# How do I show that the area of the triangle OAB is 36 1/8 ?

Apr 17, 2018

$\text{see explanation}$

#### Explanation:

$\text{area of "triangleOAB=1/2xx"base"xx"height}$

$\textcolor{w h i t e}{\times \times \times \times \times x} = \frac{1}{2} \times O B \times O A$

$\text{we require to find the coordinates of A and B}$

$\text{obtain the equation of the tangent line AB}$

$\text{remembering that the tangent is at right angles to}$
$\text{the radius}$

$\text{the slope of the radius between" (0,0)" and "(1,4)" is}$

${m}_{\text{radius}} = \frac{\Delta y}{\Delta x} = \frac{4}{1} = 4$

$\text{hence the slope of the tangent line is}$

${m}_{\text{tangent}} = - \frac{1}{m} = - \frac{1}{4}$

$\Rightarrow y = - \frac{1}{4} x + b \leftarrow \textcolor{b l u e}{\text{is the partial equation}}$

$\text{to find b substitute "(1,4)" into the partial equation}$

$4 = - \frac{1}{4} + b \Rightarrow b = 4 + \frac{1}{4} = \frac{17}{4}$

$\Rightarrow y = - \frac{1}{4} x + \frac{17}{4} \leftarrow \textcolor{red}{\text{equation of tangent line}}$

$x = 0 \Rightarrow y = \frac{17}{4} \Rightarrow A = \left(0 , \frac{17}{4}\right)$

$y = 0 \Rightarrow - \frac{1}{4} x + \frac{17}{4} = 0 \Rightarrow x = 17 \Rightarrow B = \left(17 , 0\right)$

$\text{area of } \triangle O A B = \frac{1}{2} \times 17 \times \frac{17}{4}$

$\textcolor{w h i t e}{\times \times \times \times \times \times} = \frac{289}{8} = 36 \frac{1}{8} {\text{ units}}^{2}$

Apr 17, 2018

Please refer to the Explanation.

#### Explanation:

Name the point of contact $C \left(1 , 4\right)$.
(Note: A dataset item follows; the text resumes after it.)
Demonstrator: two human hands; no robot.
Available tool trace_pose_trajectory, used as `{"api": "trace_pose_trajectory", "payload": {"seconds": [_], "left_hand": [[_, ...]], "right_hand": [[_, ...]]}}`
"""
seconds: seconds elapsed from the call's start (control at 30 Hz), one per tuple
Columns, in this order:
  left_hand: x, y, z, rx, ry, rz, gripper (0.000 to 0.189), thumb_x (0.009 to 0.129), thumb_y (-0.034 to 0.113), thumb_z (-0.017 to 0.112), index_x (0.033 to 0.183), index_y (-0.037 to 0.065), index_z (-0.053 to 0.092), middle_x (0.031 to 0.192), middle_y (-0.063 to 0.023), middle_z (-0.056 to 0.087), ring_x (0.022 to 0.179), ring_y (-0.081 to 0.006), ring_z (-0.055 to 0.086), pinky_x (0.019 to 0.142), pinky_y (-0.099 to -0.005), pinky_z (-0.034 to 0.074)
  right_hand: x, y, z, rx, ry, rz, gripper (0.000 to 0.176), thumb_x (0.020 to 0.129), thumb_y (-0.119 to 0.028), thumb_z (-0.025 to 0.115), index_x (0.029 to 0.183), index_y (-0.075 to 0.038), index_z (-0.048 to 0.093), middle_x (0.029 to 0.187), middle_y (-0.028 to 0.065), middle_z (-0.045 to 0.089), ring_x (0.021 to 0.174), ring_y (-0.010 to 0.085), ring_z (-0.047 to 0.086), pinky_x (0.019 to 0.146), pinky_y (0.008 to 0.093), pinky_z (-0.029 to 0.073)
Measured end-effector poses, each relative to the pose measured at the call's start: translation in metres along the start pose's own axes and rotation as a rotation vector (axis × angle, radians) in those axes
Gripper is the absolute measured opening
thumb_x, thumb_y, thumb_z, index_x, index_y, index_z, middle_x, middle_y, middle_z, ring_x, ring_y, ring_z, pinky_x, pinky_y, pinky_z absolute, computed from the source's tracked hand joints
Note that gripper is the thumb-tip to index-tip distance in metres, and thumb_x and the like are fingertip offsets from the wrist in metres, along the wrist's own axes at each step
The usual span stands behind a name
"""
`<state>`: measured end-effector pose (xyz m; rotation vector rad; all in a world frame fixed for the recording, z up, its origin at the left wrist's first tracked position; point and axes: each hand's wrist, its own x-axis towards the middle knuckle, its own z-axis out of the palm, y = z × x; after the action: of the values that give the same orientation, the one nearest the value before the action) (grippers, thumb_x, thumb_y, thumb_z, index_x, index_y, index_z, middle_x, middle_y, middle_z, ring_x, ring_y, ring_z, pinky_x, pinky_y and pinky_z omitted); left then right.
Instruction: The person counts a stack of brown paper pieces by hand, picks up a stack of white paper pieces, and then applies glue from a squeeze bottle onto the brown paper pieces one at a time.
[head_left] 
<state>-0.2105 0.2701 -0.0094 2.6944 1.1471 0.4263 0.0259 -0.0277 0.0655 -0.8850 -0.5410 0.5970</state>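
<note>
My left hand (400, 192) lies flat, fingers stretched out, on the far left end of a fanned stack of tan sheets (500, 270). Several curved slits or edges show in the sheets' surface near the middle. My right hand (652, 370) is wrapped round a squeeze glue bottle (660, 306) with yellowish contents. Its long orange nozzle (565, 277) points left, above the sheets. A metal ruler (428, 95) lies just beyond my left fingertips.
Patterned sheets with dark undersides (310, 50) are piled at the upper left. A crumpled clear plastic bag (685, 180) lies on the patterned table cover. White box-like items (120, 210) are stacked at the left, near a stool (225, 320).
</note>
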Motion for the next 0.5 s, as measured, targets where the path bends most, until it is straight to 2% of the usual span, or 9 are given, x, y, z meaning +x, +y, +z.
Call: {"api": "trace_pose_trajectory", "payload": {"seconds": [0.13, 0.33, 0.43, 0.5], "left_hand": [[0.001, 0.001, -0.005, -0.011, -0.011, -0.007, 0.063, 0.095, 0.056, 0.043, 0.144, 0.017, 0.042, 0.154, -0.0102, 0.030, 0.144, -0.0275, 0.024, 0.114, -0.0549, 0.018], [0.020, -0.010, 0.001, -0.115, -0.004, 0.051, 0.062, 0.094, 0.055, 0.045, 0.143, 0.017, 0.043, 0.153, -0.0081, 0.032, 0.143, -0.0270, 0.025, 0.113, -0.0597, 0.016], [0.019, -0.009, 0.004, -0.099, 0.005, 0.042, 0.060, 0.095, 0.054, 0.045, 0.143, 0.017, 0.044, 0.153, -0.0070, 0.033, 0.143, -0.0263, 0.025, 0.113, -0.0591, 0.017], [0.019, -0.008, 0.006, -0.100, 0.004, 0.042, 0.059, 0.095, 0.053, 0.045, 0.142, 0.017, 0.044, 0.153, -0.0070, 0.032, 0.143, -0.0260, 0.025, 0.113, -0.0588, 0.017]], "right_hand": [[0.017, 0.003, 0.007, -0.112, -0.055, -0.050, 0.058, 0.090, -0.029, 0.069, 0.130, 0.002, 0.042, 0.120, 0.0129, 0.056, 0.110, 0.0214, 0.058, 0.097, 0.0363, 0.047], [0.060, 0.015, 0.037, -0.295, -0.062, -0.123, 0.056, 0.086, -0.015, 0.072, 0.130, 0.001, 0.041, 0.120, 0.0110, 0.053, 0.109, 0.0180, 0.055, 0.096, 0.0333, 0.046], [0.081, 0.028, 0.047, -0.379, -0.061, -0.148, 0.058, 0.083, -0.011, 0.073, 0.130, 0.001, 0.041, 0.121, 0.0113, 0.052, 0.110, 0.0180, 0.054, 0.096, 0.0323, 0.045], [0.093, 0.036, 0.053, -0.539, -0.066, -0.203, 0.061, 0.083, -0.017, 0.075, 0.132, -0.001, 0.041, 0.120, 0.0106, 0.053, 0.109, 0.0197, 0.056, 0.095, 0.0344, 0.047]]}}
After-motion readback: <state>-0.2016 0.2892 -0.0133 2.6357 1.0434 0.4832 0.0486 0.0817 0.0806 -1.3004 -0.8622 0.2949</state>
Let, $r$ be the radius of the circle in question, say $S$.

Since, $O \left(0 , 0\right)$ is the centre of $S$, and $C \in S$, we have,

$C {S}^{2} = {r}^{2} = {\left(1 - 0\right)}^{2} + {\left(4 - 0\right)}^{2} = 17$.

Clearly, the eqn. of $S$ is given by, $S : {x}^{2} + {y}^{2} = {r}^{2} = 17$.

Recall that, the eqn. of tgt. $t$ to $S$ at $\left({x}_{0} , {y}_{0}\right)$ is given by,

$x \cdot {x}_{0} + y \cdot {y}_{0} = {r}^{2}$.

Hence, $t$ at $C$, is, $t : x + 4 y = 17 , \mathmr{and} , \frac{x}{17} + \frac{y}{\frac{17}{4}} = 1$.

This eqn. of $t$ exibits that $A = A \left(0 , \frac{17}{4}\right) , \mathmr{and} , B = B \left(17 , 0\right)$.

$\therefore \text{ The Area of right-"Delta AOB=} \frac{1}{2} \cdot O A \cdot O B$,

$= \frac{1}{2} \cdot \frac{17}{4} \cdot 17 = \frac{289}{8} = 36 \frac{1}{8} \text{ sq. unit}$.

Apr 17, 2018

See the explanation below.

#### Explanation:

Let point C(1, 4) be the point of tangency then the radius OC:
$O C = \sqrt{{\left(1 - 0\right)}^{2} + {\left(4 - 0\right)}^{2}} = \sqrt{17}$

The OC is also perpendicular to AB, draw two lines from C perpendicular to OB and OA at points D and and E respectively:
$C D = 4$
$C E = 1$

We can calculate the following angles:
OAD = arctan(1/4)=14 degrees
OCE = 90 - 14 = 76 degrees

Now consider two right triangles AEC and DCB:
Angle EAC and DCB are equal also angles ECA and DBC are equal, we can calculate the following angles:
EAC = DCB = 90 - 14 = 76 degrees
ECB = DBC = 90 - 76 = 14 degrees

We can calculate the following lengths:
$D B = 4 \cdot \tan 76 = 16$
$A E = \frac{1}{\tan} 76 = \frac{1}{4}$
then:
$O A = 4 + \frac{1}{4} = 4 \frac{1}{4}$
$O B = 16 + 1 = 17$
Finally the area of OAB is:
$A r e a = \frac{1}{2} \cdot 17 \cdot 4 \frac{1}{4} = 36 \frac{1}{8}$